With the growing popularity of HMI products I keep hearing about the various technologies implemented in touch screens. How many different types of touch screens are there? What are the differences?

The first ever touchscreen was developed by E.A Johnson at the Royal Radar Establishment, Malvern, UK in the late 1960s. Evidently, the first touchscreen was a capacitive type; the one widely used in smart phones nowadays. In 1971, a milestone to touchscreen technology was developed by Doctor Sam Hurst, an instructor at the University of Kentucky Research Foundation. It was a touch sensor named ‘Elograph’. Later in 1974, Hurst in association with his company Elographics came up with the first real touchscreen featuring a transparent surface. In 1977, Elographics developed and patented a resistive touchscreen technology, one of the most popular touchscreen technologies in use today.

Touch Screens have become very commonplace in our daily lives: cell phones, ATM’s, kiosks, ticket vending machines and more all use touch panels to enable the user to interact with a computer or device without the use of a keyboard or mouse. But did you know there are several uniquely different types of Touch Screens? The five most common types are: 5-Wire Resistive, Surface Capacitive, Projected Capacitive, SAW (Surface Acoustic Wave), and Infrared.

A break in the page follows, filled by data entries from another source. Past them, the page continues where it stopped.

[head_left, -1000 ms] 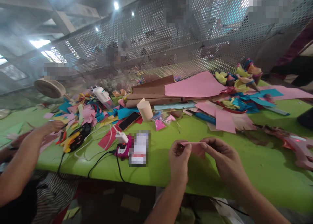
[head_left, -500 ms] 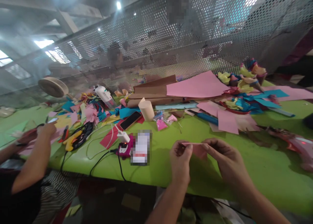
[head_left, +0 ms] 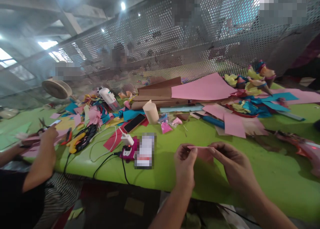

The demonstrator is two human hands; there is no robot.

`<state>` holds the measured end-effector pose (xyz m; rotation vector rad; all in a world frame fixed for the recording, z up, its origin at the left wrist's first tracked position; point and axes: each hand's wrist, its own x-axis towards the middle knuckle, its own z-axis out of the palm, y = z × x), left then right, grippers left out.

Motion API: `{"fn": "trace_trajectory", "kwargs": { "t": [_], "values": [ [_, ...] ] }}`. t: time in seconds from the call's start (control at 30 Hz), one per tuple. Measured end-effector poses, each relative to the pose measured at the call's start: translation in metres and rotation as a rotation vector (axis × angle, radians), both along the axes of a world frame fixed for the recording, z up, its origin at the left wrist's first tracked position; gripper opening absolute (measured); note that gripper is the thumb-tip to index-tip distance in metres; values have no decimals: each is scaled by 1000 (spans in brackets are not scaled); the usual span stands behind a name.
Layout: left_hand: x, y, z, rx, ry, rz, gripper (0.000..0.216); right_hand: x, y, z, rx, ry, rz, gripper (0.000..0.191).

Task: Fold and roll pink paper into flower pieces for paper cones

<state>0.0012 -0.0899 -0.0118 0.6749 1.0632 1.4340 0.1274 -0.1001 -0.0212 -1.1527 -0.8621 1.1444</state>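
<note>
Head view, lower right: left hand [head_left: 184, 164] and right hand [head_left: 233, 160] pinch 1 pink paper [head_left: 205, 155]. Its shaping looks unfinished.

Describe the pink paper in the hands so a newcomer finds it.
Find the green table, then the lit phone near its front. Right of this, the left hand and right hand pinch the small pink paper. Unlike pink sheets lying behind, it is held.

The pink paper piece [head_left: 204, 153] is small, thin and plain-faced, with a nearly level upper edge spanning the gap between the left hand [head_left: 184, 160] and the right hand [head_left: 232, 159]. Each thumb bears on one end; the sheet slopes downward above the green tabletop [head_left: 165, 177].
</note>
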Motion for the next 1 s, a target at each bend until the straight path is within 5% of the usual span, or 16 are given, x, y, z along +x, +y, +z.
{"fn": "trace_trajectory", "kwargs": {
  "t": [1.0],
  "values": [
    [-4, 2, -8, 1, -35, 11, 28, 0, 0, 2, 5, 9, -6, 30]
  ]
}}
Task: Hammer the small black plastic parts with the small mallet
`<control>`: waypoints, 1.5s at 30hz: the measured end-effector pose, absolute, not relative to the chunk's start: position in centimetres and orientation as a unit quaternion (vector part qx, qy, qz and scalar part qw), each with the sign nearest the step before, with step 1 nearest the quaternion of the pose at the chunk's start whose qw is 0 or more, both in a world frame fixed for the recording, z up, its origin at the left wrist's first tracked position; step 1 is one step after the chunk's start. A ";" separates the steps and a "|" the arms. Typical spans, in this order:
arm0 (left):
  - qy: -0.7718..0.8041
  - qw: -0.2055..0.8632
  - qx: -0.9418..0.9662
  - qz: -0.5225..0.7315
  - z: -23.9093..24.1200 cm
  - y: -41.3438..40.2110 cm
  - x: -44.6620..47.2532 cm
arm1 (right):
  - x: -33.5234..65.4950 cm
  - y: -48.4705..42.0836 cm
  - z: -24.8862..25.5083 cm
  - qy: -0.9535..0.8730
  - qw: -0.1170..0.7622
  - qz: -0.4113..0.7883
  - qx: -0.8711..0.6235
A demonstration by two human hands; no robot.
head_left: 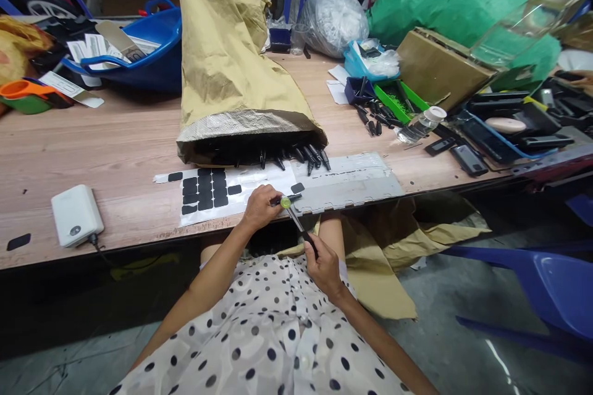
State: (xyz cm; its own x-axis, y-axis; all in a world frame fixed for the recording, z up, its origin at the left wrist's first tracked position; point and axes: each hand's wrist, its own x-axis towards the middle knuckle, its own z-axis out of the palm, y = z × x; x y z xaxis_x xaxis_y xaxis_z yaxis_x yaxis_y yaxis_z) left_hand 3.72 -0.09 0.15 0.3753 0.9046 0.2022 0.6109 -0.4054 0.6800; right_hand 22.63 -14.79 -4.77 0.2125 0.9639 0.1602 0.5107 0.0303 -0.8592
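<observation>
Hammer-like tool at the near edge of the worktop, and it angles out of the right grip toward the far left! Look at it: black handle, bright metal shaft, round yellow-green head. That right grip is wrapped snugly around the handle. Over on the left, the other grip has its fingers pinched on a slim black piece; the tool's head overlaps that piece, though whether they touch, I can't tell.

Just beyond, a white sheet carries black patches on the left, and a grey board lies to the right. Farther still, a big brown bag gapes this way, pen-like black pieces spilling from its mouth. Far right, a clear bottle lies tilted near a green tray.
</observation>
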 end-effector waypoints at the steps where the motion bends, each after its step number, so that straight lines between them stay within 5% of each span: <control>1: 0.482 0.259 0.787 0.286 0.1 -0.1 3.7 | 22.6 -14.8 -4.8 -0.571 0.431 0.263 -0.648; 37: 0.476 0.201 0.804 0.295 0.8 -0.9 3.8 | 22.9 -14.2 -6.0 -0.414 0.466 0.389 -0.679; 45: 0.340 0.180 0.868 0.316 -0.4 -6.8 1.8 | 22.9 -14.3 -6.3 -0.419 0.466 0.387 -0.677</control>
State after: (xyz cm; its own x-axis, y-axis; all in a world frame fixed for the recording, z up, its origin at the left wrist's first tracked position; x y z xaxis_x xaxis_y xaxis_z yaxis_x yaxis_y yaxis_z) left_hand 1.76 -6.82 -0.45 0.5699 0.7030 0.4255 0.4760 -0.7045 0.5264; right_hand 22.91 -14.29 -6.30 0.3497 0.9273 -0.1333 0.2067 -0.2151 -0.9545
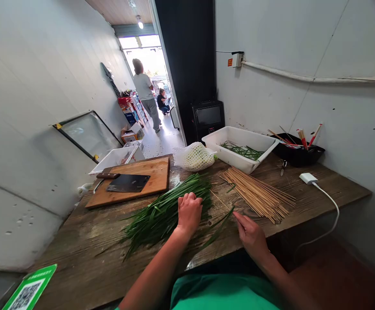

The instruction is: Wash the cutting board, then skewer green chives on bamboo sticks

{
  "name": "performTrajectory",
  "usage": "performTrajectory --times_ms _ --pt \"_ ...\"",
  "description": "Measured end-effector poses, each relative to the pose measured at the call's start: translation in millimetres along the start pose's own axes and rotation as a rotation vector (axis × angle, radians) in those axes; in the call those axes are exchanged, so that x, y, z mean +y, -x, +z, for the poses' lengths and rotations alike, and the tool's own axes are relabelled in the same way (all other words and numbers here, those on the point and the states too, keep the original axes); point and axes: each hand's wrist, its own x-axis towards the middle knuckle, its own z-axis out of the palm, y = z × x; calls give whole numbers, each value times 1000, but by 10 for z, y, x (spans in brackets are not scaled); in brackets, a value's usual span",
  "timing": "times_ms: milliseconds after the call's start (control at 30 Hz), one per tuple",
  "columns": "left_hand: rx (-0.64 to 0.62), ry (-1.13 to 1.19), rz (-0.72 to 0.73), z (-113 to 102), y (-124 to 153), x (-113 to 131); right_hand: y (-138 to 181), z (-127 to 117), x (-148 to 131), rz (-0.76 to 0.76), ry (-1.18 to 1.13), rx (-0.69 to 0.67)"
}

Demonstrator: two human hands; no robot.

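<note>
A loose heap of long green garlic chives (161,215) lies in the middle of the wooden table. My left hand (190,211) rests on its right side, fingers curled down into the leaves; the fingertips are hidden. Just to the right, my right hand (251,234) pinches the near end of a thin bamboo skewer (219,199), whose other end points toward the heap. At the pinch, a few chive leaves (218,230) trail down to the left. A fanned pile of bamboo skewers (258,193) lies beyond my right hand.
A cleaver (129,183) lies on a cutting board (158,174) at left. Behind stand a netted bundle (195,157), a white tub (239,162) holding chives and a black container (306,156). A white charger (308,178) sits at right. Two people (147,88) are in the doorway area.
</note>
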Motion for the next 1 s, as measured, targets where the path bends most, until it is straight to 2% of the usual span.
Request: performTrajectory --times_ms 133,267,533,767,900,1000 --pt "14 -49 -39 -27 2 -25 -5 -8 -5 -16 -2 -5" --pt "23 -31 -13 -28 14 -44 -4 -12 -11 -23 15 -1" --pt "93 212 12 -29 -18 -23 3 6 -6 -10 18 -5" --pt "63 467 -78 62 -84 -61 15 -8 3 -39 19 -25" --pt "60 390 -99 80 -78 -68 14 -6 -3 -42 26 -20" --pt "161 280 -45 63 -61 -52 15 -3 -2 -38 21 -21"
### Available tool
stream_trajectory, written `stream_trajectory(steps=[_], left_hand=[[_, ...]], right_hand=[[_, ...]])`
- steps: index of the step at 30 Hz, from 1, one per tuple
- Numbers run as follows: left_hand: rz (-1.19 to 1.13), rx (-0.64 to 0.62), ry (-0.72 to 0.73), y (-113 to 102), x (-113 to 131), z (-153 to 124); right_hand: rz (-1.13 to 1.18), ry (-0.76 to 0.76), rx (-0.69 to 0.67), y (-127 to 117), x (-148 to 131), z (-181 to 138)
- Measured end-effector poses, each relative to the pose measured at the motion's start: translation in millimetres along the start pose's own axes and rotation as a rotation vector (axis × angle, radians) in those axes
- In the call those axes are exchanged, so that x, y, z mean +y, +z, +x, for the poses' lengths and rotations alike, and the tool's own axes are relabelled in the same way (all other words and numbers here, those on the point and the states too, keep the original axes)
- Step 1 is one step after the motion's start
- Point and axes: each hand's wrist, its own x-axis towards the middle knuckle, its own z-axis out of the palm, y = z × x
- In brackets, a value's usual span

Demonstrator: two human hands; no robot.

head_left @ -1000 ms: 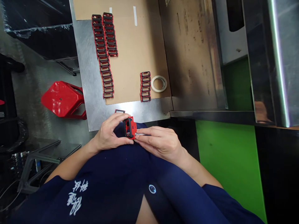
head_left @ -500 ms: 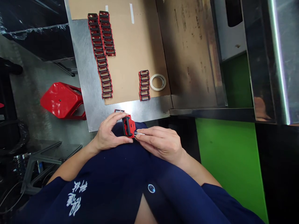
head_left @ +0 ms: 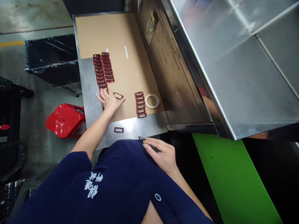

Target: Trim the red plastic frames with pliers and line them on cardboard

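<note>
My left hand [head_left: 110,102] reaches over the cardboard with its fingers spread around a red-and-black plastic frame [head_left: 118,95]. The thumb is at the frame's right end; the hand hides its left end. Just beyond the fingertips, two rows of matching frames [head_left: 99,73] lie side by side, the left row partly covered by the hand. Close to my body, my right hand [head_left: 161,152] pinches a small shiny metal tool [head_left: 141,138] that looks like a nail clipper, with a yellow spot near it. A single frame [head_left: 119,129] lies flat on the metal table edge between the hands.
A shorter row of frames [head_left: 140,105] lies right of the middle, beside a roll of tape [head_left: 152,101]. Cardboard [head_left: 130,77] covers most of the metal table [head_left: 88,93]. An upright panel [head_left: 173,71] bounds the right side. A red stool [head_left: 64,120] stands on the floor at left.
My left hand has moved from in front of my body out to the rows, carrying the frame. My right hand stays near my body with the tool. The camera view has shifted.
</note>
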Motion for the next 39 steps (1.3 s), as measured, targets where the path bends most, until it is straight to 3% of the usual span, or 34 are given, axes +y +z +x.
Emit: stream_trajectory(steps=[3,6,8,11,14,16,19,24,27,30,32,36,39], left_hand=[[0.165,-0.024,-0.131,37,5,65],[0.263,-0.065,-0.184,56,5,92],[0.293,-0.032,-0.154,60,2,93],[0.328,0.026,0.028,57,-10,85],[0.363,-0.010,0.245,51,-28,83],[0.371,-0.036,0.310,47,-38,89],[0.370,-0.043,0.315,46,-44,101],[0.361,-0.088,0.287,44,-34,121],[0.347,-0.079,0.265,37,-25,123],[0.295,-0.087,0.258,22,-20,100],[0.192,-0.228,0.355,10,-23,62],[0.039,-0.615,0.587,-3,-45,-43],[-0.008,-0.721,0.543,-1,-62,-99]], right_hand=[[-0.004,-0.010,0.046,-1,4,-6],[-0.028,0.014,0.095,-4,7,-11],[-0.051,0.032,0.130,-4,9,-14],[-0.061,0.047,0.151,-2,13,-16],[-0.045,0.053,0.150,2,16,-16],[-0.033,0.051,0.141,4,16,-15],[-0.016,0.047,0.120,5,15,-15],[-0.001,0.061,0.060,6,18,-21],[0.044,0.182,-0.097,3,22,-25],[0.104,0.386,-0.333,-10,25,-26],[0.102,0.506,-0.437,-21,28,-26],[0.043,0.596,-0.472,-33,32,-24],[0.048,0.543,-0.467,-27,33,-17]])
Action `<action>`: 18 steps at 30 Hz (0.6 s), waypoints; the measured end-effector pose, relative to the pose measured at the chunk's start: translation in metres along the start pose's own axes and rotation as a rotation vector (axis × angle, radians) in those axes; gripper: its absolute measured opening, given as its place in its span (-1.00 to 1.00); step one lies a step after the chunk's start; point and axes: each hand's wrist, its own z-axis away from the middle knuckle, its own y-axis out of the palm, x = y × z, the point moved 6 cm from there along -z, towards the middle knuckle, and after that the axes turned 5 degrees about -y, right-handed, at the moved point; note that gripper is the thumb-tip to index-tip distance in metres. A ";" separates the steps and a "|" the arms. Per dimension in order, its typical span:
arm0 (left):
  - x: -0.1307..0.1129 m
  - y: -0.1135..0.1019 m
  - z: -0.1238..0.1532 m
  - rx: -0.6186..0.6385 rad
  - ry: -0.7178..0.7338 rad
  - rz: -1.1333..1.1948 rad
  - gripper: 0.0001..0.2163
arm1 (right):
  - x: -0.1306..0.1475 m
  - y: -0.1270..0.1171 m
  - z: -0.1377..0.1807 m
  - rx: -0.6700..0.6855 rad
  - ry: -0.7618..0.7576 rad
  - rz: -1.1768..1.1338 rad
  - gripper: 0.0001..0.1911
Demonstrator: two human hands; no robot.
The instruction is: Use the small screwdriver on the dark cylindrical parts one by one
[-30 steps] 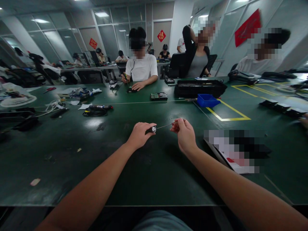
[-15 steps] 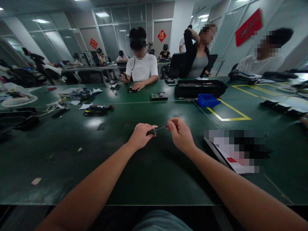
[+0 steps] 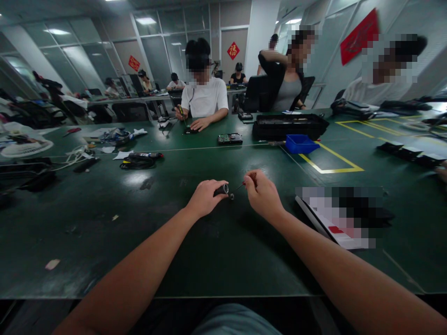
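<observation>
My left hand [image 3: 206,197] is closed around a short black tube [image 3: 221,189], which looks like a flashlight body. Its silver-rimmed end faces right. Thumb and fingers of my right hand [image 3: 261,190] pinch the red handle of a screwdriver [image 3: 240,187], whose thin shaft points left toward the tube. Just below and right of the tube's end is a small metallic part [image 3: 232,197], apart from the rim. I cannot tell whether the screwdriver tip touches that part or whether it lies on the green table [image 3: 195,256].
A white box with a blurred top [image 3: 335,228] lies right of my right forearm. Beyond my hands are a circuit board [image 3: 229,138], a blue bin [image 3: 301,144], a long black case [image 3: 289,126] and a coiled black cable [image 3: 139,161]. A co-worker [image 3: 206,97] sits opposite.
The small metallic part has come away from the tube's end and now shows below it. The screwdriver has drawn slightly right, and the tube's end is tilted up a little more.
</observation>
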 end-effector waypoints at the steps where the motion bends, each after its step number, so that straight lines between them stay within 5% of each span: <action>1: 0.001 -0.002 0.000 -0.030 -0.024 0.051 -0.68 | -0.001 0.000 0.000 -0.004 0.009 0.003 -0.82; 9: 0.015 -0.014 0.005 -0.324 -0.186 0.474 -0.63 | -0.004 -0.006 0.000 -0.085 0.033 -0.042 -0.80; 13: 0.016 -0.010 0.006 -0.292 -0.249 0.576 -0.69 | -0.004 -0.009 0.001 -0.125 0.017 -0.071 -0.78; 18: -0.008 -0.009 0.006 -0.168 -0.240 0.417 -0.76 | 0.005 -0.008 0.000 -0.075 -0.059 -0.070 -0.81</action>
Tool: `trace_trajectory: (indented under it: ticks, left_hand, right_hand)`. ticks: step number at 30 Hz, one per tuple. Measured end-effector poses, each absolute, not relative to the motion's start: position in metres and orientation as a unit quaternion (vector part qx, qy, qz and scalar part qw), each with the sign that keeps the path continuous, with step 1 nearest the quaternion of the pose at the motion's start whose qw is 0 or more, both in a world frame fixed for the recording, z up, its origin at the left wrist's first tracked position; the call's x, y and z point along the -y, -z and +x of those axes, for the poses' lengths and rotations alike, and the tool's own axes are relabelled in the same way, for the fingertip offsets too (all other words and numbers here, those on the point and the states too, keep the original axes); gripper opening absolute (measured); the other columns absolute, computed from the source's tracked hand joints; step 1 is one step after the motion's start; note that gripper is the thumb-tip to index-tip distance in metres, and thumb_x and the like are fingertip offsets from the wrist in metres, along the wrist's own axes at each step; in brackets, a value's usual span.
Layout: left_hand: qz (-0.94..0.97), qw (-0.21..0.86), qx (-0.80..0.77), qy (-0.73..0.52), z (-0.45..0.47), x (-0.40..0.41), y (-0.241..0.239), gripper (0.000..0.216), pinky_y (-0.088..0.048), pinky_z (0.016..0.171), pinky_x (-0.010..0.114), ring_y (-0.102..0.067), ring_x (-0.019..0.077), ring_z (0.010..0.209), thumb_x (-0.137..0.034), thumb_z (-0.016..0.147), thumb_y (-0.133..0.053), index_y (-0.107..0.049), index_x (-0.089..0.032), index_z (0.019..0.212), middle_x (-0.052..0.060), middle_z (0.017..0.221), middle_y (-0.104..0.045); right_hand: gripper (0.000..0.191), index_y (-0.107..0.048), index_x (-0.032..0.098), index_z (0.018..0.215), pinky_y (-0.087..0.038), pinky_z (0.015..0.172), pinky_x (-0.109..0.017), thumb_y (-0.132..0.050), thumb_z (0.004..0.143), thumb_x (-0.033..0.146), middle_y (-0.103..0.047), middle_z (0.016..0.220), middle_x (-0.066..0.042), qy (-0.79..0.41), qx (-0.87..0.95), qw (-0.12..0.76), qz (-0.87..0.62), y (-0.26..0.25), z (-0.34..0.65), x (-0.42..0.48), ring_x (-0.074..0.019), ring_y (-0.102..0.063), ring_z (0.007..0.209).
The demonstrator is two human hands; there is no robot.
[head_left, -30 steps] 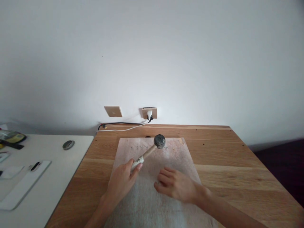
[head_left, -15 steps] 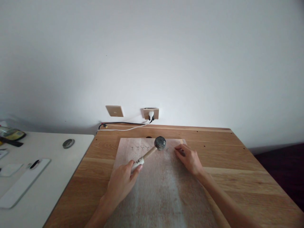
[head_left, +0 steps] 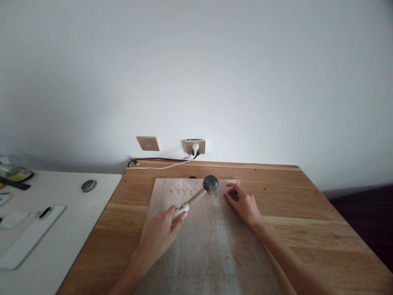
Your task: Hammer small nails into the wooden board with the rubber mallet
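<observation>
My left hand (head_left: 161,233) is closed around the white-wrapped grip of a rubber mallet (head_left: 196,198). Its black head is held over the far part of a worn wooden board (head_left: 202,246). Several small nails (head_left: 184,191) stand in a row on the board, left of the mallet head; whatever lies right under the head is hidden. Near the board's far right corner, my right hand (head_left: 244,205) rests with thumb and forefinger apart, and I see nothing between them.
The board lies on a wooden table (head_left: 301,229) against the wall. Cables run along its back edge to a wall socket (head_left: 195,146). On the left, a white table (head_left: 70,217) carries a white phone-shaped object (head_left: 32,237), a round grey object (head_left: 89,185) and a bottle (head_left: 16,173).
The mallet head has shifted slightly right, now covering the spot where a nail showed. My right thumb and forefinger have spread apart.
</observation>
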State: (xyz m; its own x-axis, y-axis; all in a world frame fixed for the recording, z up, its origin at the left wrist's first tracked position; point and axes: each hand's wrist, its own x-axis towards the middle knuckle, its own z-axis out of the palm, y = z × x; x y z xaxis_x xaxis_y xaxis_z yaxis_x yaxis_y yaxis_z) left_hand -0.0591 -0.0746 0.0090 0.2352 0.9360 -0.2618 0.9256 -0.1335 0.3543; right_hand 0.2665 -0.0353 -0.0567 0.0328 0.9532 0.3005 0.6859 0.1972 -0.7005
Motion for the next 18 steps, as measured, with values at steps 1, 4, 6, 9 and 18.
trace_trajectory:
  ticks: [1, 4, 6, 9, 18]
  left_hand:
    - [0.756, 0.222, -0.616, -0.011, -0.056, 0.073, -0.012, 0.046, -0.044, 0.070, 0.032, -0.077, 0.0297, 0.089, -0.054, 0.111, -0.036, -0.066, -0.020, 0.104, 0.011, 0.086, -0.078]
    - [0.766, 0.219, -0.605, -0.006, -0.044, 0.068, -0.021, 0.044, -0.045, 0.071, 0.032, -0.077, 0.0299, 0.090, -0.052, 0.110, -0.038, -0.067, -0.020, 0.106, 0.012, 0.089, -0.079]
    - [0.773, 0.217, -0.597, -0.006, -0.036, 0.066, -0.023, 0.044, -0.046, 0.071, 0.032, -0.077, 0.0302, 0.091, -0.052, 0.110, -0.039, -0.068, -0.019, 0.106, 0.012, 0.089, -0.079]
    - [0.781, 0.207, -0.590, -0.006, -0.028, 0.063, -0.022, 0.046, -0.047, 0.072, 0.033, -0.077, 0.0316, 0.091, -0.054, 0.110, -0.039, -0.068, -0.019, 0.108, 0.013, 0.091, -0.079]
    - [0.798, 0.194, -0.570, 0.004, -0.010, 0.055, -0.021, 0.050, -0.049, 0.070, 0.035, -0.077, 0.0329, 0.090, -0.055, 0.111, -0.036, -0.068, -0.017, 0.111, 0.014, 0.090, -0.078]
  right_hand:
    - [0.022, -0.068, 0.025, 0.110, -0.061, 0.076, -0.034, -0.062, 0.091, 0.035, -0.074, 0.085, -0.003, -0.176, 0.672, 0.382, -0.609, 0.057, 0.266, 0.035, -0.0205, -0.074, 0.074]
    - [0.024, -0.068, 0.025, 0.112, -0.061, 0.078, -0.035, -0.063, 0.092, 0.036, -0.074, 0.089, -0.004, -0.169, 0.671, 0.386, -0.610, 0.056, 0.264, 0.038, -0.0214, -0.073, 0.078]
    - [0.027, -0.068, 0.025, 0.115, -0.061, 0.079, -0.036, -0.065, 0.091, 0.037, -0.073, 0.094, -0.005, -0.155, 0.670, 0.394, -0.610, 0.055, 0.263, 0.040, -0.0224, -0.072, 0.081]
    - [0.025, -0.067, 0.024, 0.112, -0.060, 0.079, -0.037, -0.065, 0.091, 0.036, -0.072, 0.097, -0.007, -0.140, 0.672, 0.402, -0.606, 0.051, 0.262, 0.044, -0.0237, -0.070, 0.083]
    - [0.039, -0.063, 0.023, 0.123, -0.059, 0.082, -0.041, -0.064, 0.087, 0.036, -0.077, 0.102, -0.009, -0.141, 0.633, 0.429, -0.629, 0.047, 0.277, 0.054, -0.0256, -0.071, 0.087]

A touch screen has the ability to detect a touch within the given display area. It is made up of 3 basic elements, a sensor, a controller and a software driver. All the variants of touch screen technology carry their own distinctive characteristics, with individual benefits and limitations.

Resistive Touch









5-Wire Resistive Touch is the most widely used touch technology today. A resistive touch screen monitor is composed of a glass panel and a film screen, each covered with a thin metallic layer, separated by a narrow gap. When a user touches the screen, the two metallic layers make contact, resulting in electrical flow. The point of contact is detected by this change in voltage. Resistive touch screen can be divided into 4, 5,6, 7 or 8-wired models, which differentiate between the coordinates of touch.

As one of the most commonly used, resistive touch screen relies on a touch overlay, constructed by a flexible top layer and rigid bottom layer, divided by insulating spacer dots. The inside surface is coated with a transparent material (ITO) that makes electrical contact when pressure is applied. These voltages are then converted to X and Y coordinates, which are sent to the controller.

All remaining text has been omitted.